Few hours later got an email from a well know retailer (who I made a purchase from 2 years ago) saying that they had cancelled said order that I knew nothing about.
After speaking to the retailer, they’ve said that my account was compromised.
- I don’t recall setting up an account 2 years ago and use Dashlane which scans my inbox for new accounts and auto adds passwords etc from the browser. It doesn’t show any account. I have no email record of creating an account. The company told me the new email address that the hacker had used (temporary email service) and started telling me the address before shutting up - needless to say it wasn’t mine. I also tried to login in whilst on the phone using old passwords that I may have used 2 years ago and it said no account existed.
- the billing address on the alleged account was an old address so the company in question allowed a payment to go through without the security code and the incorrect address. Or they hold all my card details including the security code but still the wrong address - they deny this but won’t answer the first part.
- I’ve asked them why they still hold full details from 2 years on that allows a hacker to make a purchase. They’ve not answered that.
- they’ve confirmed that they’ve now deleted all my details.
What would you do next?
Move on & forget it as the credit card company have done their job?
Kick up a fuss with the company to get answers? Though I’m not sure what that would achieve.
Pass this over to the ICO as a GDPR case?
I feel annoyed that they have simply shrugged and tried to blame me.

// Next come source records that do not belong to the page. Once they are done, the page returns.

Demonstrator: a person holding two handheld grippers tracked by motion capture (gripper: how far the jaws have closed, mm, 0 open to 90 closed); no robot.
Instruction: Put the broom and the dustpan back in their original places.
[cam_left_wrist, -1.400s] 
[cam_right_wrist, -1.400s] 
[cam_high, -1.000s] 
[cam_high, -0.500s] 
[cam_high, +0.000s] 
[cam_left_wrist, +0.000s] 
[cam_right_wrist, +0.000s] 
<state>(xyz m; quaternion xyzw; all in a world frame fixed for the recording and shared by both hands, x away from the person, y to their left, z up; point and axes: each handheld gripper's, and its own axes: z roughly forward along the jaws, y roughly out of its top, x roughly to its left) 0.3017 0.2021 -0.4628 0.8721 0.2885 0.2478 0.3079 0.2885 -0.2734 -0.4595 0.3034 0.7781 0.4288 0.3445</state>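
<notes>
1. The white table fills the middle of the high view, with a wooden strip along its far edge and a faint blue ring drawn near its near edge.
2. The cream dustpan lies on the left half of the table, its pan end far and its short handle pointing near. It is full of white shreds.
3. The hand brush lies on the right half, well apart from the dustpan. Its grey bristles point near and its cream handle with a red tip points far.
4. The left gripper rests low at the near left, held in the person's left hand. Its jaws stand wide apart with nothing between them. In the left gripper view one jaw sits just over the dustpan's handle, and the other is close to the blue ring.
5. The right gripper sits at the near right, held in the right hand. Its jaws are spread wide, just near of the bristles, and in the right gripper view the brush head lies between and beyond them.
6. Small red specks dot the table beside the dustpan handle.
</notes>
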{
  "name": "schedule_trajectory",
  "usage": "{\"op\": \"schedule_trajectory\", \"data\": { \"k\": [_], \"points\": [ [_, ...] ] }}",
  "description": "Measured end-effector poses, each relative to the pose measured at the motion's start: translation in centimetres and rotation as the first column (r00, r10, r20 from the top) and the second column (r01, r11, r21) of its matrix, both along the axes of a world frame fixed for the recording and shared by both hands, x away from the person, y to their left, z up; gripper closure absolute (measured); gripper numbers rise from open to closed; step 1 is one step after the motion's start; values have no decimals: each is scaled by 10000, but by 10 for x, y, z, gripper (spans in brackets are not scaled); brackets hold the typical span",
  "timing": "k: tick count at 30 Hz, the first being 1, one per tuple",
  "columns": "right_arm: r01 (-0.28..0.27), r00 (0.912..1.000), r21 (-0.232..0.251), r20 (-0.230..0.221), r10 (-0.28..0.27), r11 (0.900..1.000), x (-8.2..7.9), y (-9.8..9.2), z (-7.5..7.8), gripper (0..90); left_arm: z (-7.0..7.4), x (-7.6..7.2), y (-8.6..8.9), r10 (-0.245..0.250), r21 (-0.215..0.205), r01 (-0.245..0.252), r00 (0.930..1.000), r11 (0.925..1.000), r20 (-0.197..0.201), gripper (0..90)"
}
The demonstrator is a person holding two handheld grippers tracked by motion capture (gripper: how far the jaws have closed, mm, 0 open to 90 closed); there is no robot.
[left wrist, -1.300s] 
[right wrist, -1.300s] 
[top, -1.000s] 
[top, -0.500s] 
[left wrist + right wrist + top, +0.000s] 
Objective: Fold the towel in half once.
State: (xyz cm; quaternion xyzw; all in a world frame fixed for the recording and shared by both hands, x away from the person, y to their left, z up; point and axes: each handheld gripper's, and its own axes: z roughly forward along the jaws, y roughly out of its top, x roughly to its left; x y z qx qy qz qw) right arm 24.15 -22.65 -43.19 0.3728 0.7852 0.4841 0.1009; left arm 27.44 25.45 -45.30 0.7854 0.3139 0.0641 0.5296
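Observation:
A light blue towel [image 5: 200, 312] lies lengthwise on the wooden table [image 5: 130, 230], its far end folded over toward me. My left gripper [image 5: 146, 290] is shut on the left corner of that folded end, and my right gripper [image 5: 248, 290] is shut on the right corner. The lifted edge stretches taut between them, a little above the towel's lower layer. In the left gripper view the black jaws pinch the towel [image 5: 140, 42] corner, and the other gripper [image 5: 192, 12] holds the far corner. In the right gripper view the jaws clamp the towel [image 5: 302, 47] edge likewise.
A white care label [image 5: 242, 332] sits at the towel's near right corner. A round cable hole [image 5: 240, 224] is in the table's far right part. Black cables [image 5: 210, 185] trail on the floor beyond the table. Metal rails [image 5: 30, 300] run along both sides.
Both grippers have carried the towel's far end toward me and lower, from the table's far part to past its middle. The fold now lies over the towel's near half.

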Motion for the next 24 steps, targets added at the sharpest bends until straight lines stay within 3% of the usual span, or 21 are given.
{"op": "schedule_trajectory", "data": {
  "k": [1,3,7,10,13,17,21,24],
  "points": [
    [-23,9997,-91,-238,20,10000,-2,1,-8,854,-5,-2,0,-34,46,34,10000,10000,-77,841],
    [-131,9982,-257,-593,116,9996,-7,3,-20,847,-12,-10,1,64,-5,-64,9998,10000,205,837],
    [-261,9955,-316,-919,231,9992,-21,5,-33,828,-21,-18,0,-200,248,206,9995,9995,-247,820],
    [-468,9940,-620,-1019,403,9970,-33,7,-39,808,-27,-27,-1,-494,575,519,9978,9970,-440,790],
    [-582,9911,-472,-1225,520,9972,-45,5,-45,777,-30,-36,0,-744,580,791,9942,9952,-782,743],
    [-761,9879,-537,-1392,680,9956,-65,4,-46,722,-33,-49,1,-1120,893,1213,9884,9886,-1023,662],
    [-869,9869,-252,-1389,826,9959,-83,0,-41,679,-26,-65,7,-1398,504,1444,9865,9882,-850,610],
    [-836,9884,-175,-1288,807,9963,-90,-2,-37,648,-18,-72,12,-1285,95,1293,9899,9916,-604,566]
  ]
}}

If I were you I’d rest easy knowing that anti-fraud teams within card companies are actually shit hot and catch a lot more than they miss and even if it did go through, you’d likely not been out of pocket.
Is it Wiggle?
Last time I spoke to my bank they said that if the card was approved once if the address is changed it raises a flag but does not stop the payment for subsequent transactions.

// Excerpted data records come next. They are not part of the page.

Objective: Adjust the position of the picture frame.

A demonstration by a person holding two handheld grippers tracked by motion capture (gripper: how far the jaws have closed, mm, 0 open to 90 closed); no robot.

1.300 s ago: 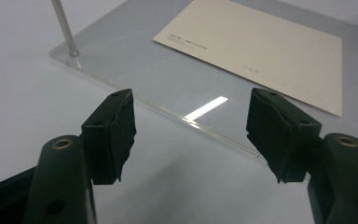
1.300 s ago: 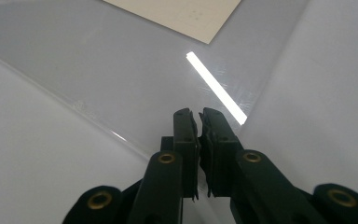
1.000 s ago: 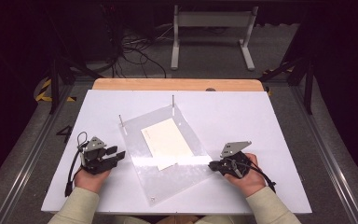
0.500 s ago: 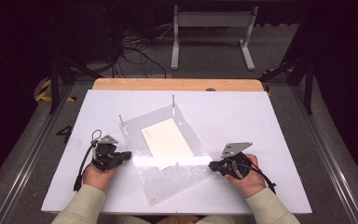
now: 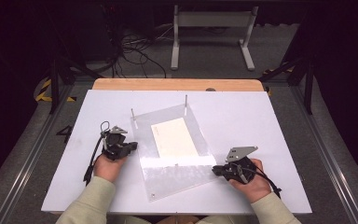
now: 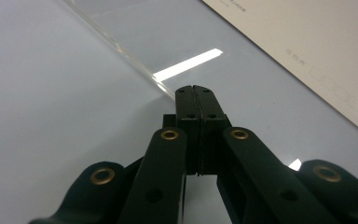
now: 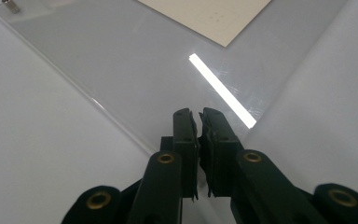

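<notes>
Working on a clear plastic sheet [image 5: 177, 172] lying flat and slightly turned in the middle of the high view, on the white table [image 5: 270, 121], with a cream paper [image 5: 175, 137] at its centre. Standing at the sheet's two upper corners: thin posts [image 5: 186, 99], with a small screw [image 7: 10, 5] at the upper left of the right gripper view.

Bringing the left gripper [image 5: 133, 146] against the sheet's left edge, left of centre in the high view. Showing, in the left gripper view, its jaws pressed flush together with nothing visible between them, the tips [image 6: 196, 89] touching or just beside the sheet's bright edge.

Holding the right gripper [image 5: 214, 170] at the sheet's lower right corner. Leaving only a narrow slit between the jaw tips [image 7: 196, 114] in the right gripper view; not telling, from these pictures, whether the corner is pinched in that slit or merely lying beneath it.

Judging the work as barely begun: both tools placed at opposite sides of the sheet, yet the sheet resting flat, not lifted or shifted off the paper. Remaining, apparently: getting a firm hold at each side and raising or moving the sheet.
</notes>
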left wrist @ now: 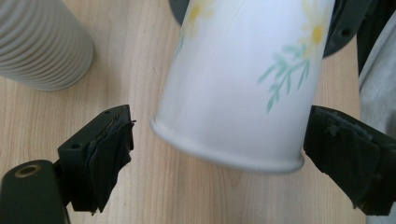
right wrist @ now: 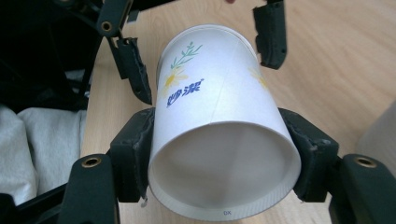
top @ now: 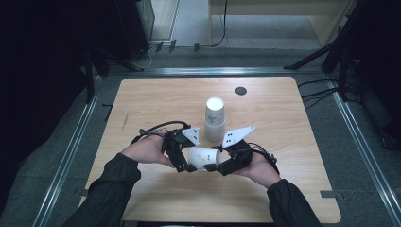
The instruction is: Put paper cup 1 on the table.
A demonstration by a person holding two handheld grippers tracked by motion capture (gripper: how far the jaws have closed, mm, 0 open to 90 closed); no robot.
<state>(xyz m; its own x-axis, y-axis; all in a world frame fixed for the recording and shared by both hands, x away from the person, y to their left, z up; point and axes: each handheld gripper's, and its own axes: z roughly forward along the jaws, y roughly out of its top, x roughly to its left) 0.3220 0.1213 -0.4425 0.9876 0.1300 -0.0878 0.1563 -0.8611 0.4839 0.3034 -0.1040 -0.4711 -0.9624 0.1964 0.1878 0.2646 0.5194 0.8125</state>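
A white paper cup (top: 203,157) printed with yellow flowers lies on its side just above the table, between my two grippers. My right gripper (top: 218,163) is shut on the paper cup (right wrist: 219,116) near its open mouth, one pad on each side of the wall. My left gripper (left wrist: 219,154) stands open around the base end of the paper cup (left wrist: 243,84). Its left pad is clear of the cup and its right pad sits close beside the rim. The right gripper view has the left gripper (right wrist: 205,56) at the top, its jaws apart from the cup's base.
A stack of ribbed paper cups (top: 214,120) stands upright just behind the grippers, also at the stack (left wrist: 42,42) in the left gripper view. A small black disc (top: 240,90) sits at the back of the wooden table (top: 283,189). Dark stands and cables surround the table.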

i found out after I moved house but still had billing address as the old house on file. no idea why the system works like this or even if every provider is the same.
is there any regulation that requires deletion of details after s certain time? I can see cards and addresses on amazon going back years.
Think you're expecting a bit much personally, scammers will scam, hard to point the finger knowingly at anyone other than at the scammers. Somebody bought 2 first class train tickets with my card the other month for a London train company, can't remember who it was. How did they get my details, address, cvv code etc? Had the same thing where my cc company text me asking if it was legit. Knowing the cc companies pick up the bill keeps me from worrying more than anything to be fair.